O resumo da trama é o seguinte: o Duque sai da cidade dizendo que vai à Polônia e encarrega Ângelo como seu substituto com plena autoridade, deixando Éscalo como seu auxiliar. Porém, o intuito verdadeiro do Duque é bem diferente da anunciada viagem. Na cidade de Viena (onde se passa a história) a luxúria se tornou uma prática corriqueira em todas as camadas da sociedade. Os bordéis estavam espalhados por todas as partes – periferia e centro da cidade. Apesar de existirem leis que punem a fornicação e a luxúria até com a pena capital, elas não são aplicadas há mais de 14 anos, passando a ser negligenciadas ou até mesmo desconhecidas pelos cidadãos. Diante de tal libertinagem, o Duque sente que é preciso colocar um freio nessa conduta praticada corriqueiramente pelos indivíduos. No entanto, teme ser taxado como tirano por aplicar leis depois de tanto tempo ignoradas por ele mesmo. E aí está o motivo para Ângelo substitui-lo no poder: sendo homem de conduta reta e fria e profundo conhecedor das ciências sobre o Estado, ele não hesitaria ao aplicar a lei. Desse modo, o governante de Viena (que continuaria na cidade disfarçado de padre) poderia observar a reação da sociedade à aplicação das leis e, ainda, vigiar Ângelo atuando como soberano.

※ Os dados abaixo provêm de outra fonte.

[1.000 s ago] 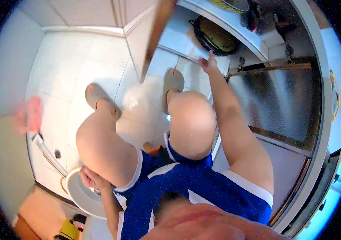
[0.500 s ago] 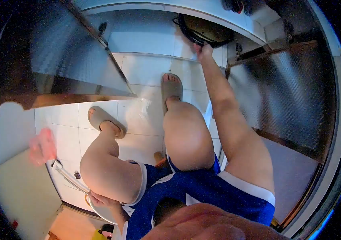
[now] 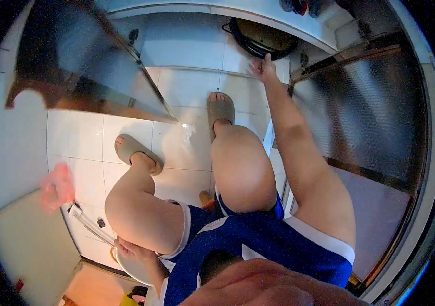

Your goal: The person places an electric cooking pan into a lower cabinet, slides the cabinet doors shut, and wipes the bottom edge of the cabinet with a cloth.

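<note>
On a pale tiled floor [image 3: 74, 137], a low white cabinet [image 3: 182, 43] spans the far side, with a dark door [image 3: 80, 64] standing open at left and a ridged glass door [image 3: 365, 117] at right. A person in blue and white clothes [image 3: 294, 242] is low before it, knees bent and apart. Inside the cabinet, toward the right, rests a dark round pan [image 3: 263, 38]. Near the left thigh is a white bucket [image 3: 133, 269]; a pink bag [image 3: 58, 187] lies farther left. Both feet wear grey-brown slippers [image 3: 221, 113]. The right hand [image 3: 262, 69] is at the pan's near rim, thumb and fingers spread; I cannot tell whether it touches. The left hand [image 3: 133, 250] is under the thigh, beside the bucket, fingers curled; its grip I cannot tell.
</note>
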### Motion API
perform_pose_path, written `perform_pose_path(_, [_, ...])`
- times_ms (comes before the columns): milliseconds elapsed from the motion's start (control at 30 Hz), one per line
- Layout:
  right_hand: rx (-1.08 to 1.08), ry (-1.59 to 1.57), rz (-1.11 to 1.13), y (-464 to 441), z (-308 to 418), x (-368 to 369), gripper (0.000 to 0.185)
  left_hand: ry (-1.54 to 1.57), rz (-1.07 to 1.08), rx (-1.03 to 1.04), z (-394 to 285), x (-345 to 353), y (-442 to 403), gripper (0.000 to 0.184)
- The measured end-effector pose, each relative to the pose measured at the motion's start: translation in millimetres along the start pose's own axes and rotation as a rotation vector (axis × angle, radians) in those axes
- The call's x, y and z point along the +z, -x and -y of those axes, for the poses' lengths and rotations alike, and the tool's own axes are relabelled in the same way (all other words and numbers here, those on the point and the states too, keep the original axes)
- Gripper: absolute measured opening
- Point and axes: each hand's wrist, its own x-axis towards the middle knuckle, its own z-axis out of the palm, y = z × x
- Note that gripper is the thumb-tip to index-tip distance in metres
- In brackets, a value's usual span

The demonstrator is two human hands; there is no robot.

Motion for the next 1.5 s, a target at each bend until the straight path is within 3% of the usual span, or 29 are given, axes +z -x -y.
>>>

Ao assumir o poder, Ângelo condena Cláudio por fornicação ao constatar que ele havia engravidado Julieta. A caminho da cadeia, Cláudio encontra com Lúcio e pede que encontre Isabela para convencê-la a ir falar com Ângelo pedindo o seu perdão. A irmã do condenado vai, então, tentar convencer o substituto do Duque a perdoar a infração de seu irmão. A primeira reação de Ângelo é negar o pedido, mas acaba maravilhado pela beleza e virtudes morais e intelectuais de Isabela. Totalmente obcecado pela mulher que estava prestes a ser freira, o preposto propõe que Isabela troque a vida do irmão pela sua castidade, o que ela nega a princípio.

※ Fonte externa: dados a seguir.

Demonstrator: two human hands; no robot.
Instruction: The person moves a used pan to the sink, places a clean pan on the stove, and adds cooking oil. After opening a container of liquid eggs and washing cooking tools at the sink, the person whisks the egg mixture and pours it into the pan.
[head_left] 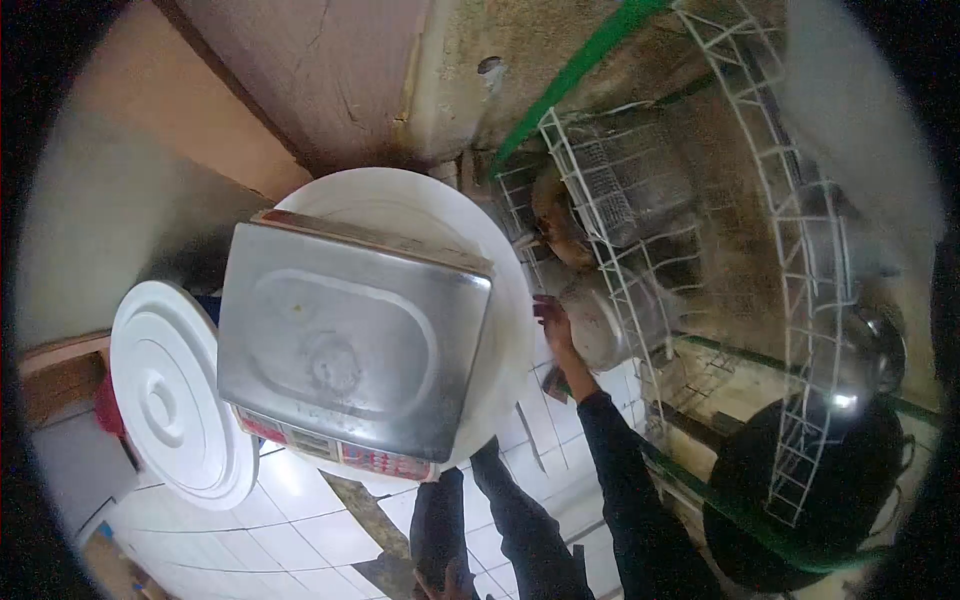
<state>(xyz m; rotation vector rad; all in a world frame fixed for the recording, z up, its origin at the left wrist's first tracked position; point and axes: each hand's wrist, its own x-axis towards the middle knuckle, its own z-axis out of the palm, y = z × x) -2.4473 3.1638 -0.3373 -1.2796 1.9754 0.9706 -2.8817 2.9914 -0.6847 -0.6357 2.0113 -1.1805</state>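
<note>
My right hand [553,325] reaches out past a dark sleeve to the right side of a large white round tub [515,285]. Its fingers look stretched and slightly apart, their tips at the tub's edge. On top of the tub sits a weighing scale [345,335] with a wide metal pan and a red-and-white keypad panel along its near side. At the bottom edge a small patch of skin below a dark garment may be my left hand [445,585]; its fingers cannot be made out.
A white round lid [165,400] leans at the left of the scale. White wire racks [610,240] on a green frame [590,70] stand at the right, holding dishes. A large black pan [800,490] and a shiny metal bowl [875,345] are at the lower right. White tiles [310,515] cover the floor.
</note>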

O Duque, que está espreitando tudo o que ocorre na cidade, fica sabendo da atitude de Ângelo e, disfarçado de padre, propõe a Isabela que marque o encontro e que, em seu lugar, mande Mariana, a esposa prometida de Ângelo, mas que não teve o seu casamento concretizado por ter perdido o dote prometido. Mariana aceita o embuste e Isabela marca o encontro. Mesmo acreditando ter tido um encontro carnal com a irmã do condenado, o substituto não muda a sentença e determina a morte de Cláudio. Contudo, para evitar que a sentença seja cumprida, o Duque (ainda disfarçado), convence o delegado a mandar para Ângelo a cabeça de outro prisioneiro que havia morrido.

Assim, o governante de Viena manda uma carta anunciando a volta e determinando que Ângelo e Éscalo encontrem-no na entrada da cidade para retomar o seu poder em público. Ao se encontrarem, Isabela denuncia Ângelo, que é desmascarado. O Duque, então, determina que Ângelo case com Mariana, que Lúcio case com uma alcoviteira que ele havia engravidado, liberta Cláudio e pede a mão de Isabela em casamento.

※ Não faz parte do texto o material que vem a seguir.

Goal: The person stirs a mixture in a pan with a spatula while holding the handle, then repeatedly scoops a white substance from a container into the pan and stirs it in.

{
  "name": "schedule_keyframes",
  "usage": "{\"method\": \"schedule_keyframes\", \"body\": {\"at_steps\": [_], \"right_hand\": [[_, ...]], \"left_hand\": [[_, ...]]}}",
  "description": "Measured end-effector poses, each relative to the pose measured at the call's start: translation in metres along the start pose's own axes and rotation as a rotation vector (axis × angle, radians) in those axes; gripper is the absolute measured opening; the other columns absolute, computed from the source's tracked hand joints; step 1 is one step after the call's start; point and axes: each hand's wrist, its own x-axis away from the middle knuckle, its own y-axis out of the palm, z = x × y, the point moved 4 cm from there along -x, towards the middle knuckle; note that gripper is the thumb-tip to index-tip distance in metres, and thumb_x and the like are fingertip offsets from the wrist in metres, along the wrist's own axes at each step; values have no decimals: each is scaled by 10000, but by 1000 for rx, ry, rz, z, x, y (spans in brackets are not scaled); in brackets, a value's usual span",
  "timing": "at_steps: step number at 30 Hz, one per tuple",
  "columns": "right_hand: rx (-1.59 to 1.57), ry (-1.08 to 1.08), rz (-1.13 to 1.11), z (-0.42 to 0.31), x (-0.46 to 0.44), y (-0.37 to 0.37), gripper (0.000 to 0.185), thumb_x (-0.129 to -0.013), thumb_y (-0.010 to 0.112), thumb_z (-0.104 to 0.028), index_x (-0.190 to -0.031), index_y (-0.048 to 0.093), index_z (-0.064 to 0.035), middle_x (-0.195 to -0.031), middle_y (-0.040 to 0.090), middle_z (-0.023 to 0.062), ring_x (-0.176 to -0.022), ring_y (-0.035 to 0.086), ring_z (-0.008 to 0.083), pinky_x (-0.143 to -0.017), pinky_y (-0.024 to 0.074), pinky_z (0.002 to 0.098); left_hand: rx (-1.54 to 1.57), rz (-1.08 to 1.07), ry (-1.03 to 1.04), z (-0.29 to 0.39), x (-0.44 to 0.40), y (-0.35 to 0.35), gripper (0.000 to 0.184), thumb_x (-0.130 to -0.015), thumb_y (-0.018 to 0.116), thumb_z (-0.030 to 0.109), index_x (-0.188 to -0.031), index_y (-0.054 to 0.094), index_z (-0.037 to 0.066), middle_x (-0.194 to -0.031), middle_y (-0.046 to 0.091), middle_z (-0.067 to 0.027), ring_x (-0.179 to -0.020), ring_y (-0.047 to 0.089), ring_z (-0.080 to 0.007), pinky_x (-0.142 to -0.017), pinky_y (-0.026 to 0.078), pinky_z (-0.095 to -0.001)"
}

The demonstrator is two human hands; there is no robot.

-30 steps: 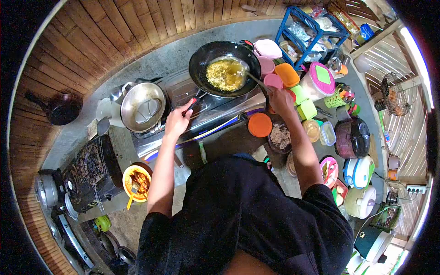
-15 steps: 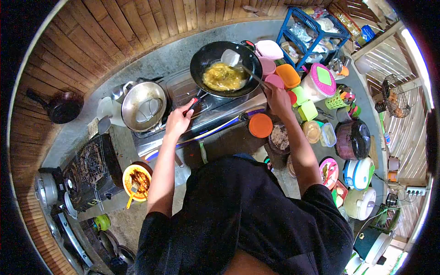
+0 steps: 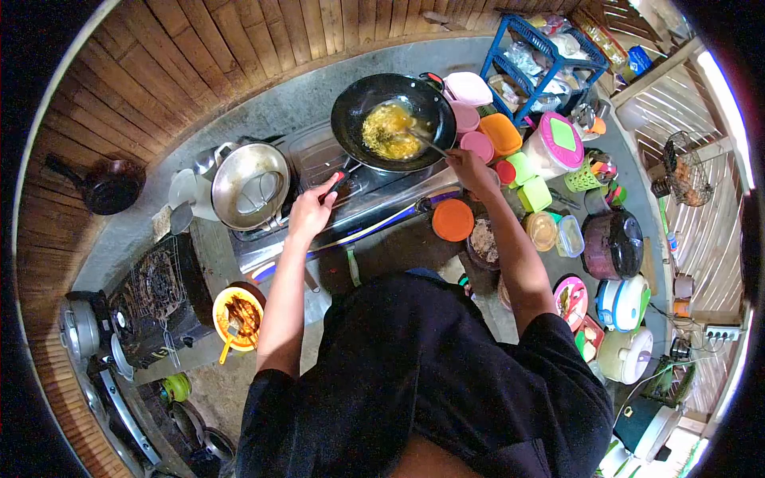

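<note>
A black wok (image 3: 349, 119) sits on the right side of the gas stove (image 3: 374, 187), with yellow food, apparently egg, in glossy liquid (image 3: 381, 131) inside. My left hand (image 3: 311, 213) is closed around the wok's black and red handle (image 3: 338, 182). In my right hand (image 3: 470, 171) is the handle of a spatula (image 3: 430, 142), which slants down to the left into the wok. The spatula's blade is down in the food and mostly hidden by it.
A steel pan (image 3: 227, 195) with a strainer-like wire item stands on the stove's left side. Plastic containers, including an orange one (image 3: 500, 134), crowd the wok's right. An orange-lidded tub (image 3: 453, 219) sits near my right forearm; a yellow bowl (image 3: 218, 307) with sauce is at lower left.
The spatula's pale blade has gone from above the far side of the wok down into the food. My right hand has shifted slightly, and the food has spread differently. My left hand stays put.
</note>
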Motion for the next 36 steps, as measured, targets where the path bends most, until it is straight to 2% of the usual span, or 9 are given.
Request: {"method": "schedule_keyframes", "body": {"at_steps": [4,8,10,14,19,23,28,32,36], "right_hand": [[-210,-13,-106,-10,0,4,310,-940,585,-219,-1206,649,-74,-799,687,133,-709,665,238,-655,496,393],[-176,-102,24,-21,9,-8,298,-945,570,-220,-1202,658,-97,-821,691,160,-735,682,289,-667,511,404],[15,-116,144,-26,14,-22,299,-943,557,-217,-1211,651,-123,-869,693,176,-771,684,344,-671,524,435],[331,34,80,-35,20,-45,290,-935,546,-219,-1201,643,-156,-901,687,188,-804,668,387,-675,531,469],[493,-132,268,-30,32,-63,194,-934,522,-247,-1053,622,-132,-766,666,200,-694,674,375,-580,528,497],[489,-76,118,-25,37,-70,206,-933,519,-250,-1027,649,-121,-789,675,203,-726,676,386,-612,537,491],[78,-89,-97,-13,33,-50,230,-919,555,-212,-1059,701,-103,-920,686,230,-830,667,418,-704,525,507],[-6,-81,-116,-26,32,-41,252,-916,570,-200,-1126,683,-117,-934,685,234,-850,664,421,-701,519,508],[163,-20,67,-25,23,-41,251,-932,549,-228,-1120,676,-121,-911,682,228,-822,666,408,-688,524,503]], "left_hand": [[4,-5,-4,-1,0,0,403,-914,603,292,-1307,563,373,-1049,672,-174,-916,652,-380,-809,518,-439],[3,-30,-40,6,1,-4,416,-913,621,265,-1314,562,358,-1126,654,-157,-980,651,-354,-847,513,-402],[-7,-67,-85,8,1,-5,428,-915,635,239,-1323,559,346,-1195,638,-142,-1035,653,-327,-881,507,-365],[2,-54,-66,9,1,-5,426,-915,636,251,-1323,559,347,-1188,642,-145,-1030,655,-330,-879,508,-369],[5,-34,-20,10,2,-7,415,-915,606,286,-1318,554,366,-1150,652,-128,-985,643,-367,-862,518,-420],[-6,-55,-56,12,1,-8,418,-918,613,273,-1323,554,361,-1176,647,-129,-1017,643,-350,-879,512,-399],[5,-82,-77,10,1,-6,424,-917,625,263,-1325,555,356,-1226,632,-123,-1063,639,-337,-907,503,-380],[-1,-81,-80,13,2,-9,424,-917,628,262,-1322,555,365,-1199,641,-135,-1054,640,-346,-903,504,-383],[-3,-62,-71,14,3,-9,419,-915,632,269,-1316,559,370,-1145,657,-160,-996,659,-353,-862,511,-391]]}}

II) A QUESTÃO DA APLICABILIDADE DA LEI EM DESUSO:

Dentre os pontos de discussão presentes na peça e que são notórios, é imperioso destacar-se a questão da aplicação da lei. Como já dito acima, a prática da luxúria já havia se disseminado por todos os segmentos da sociedade e as leis que a coibiam não eram aplicadas há mais de 14 anos.

O próprio Duque reconhece que as leis precisam ser aplicadas novamente, mas teme passar por tirano ao aplicar a lei depois de permitir a libertinagem por tanto tempo. Resolve, então, colocar Ângelo no poder para que ele aplique a lei severamente até que a situação fique mais controlada.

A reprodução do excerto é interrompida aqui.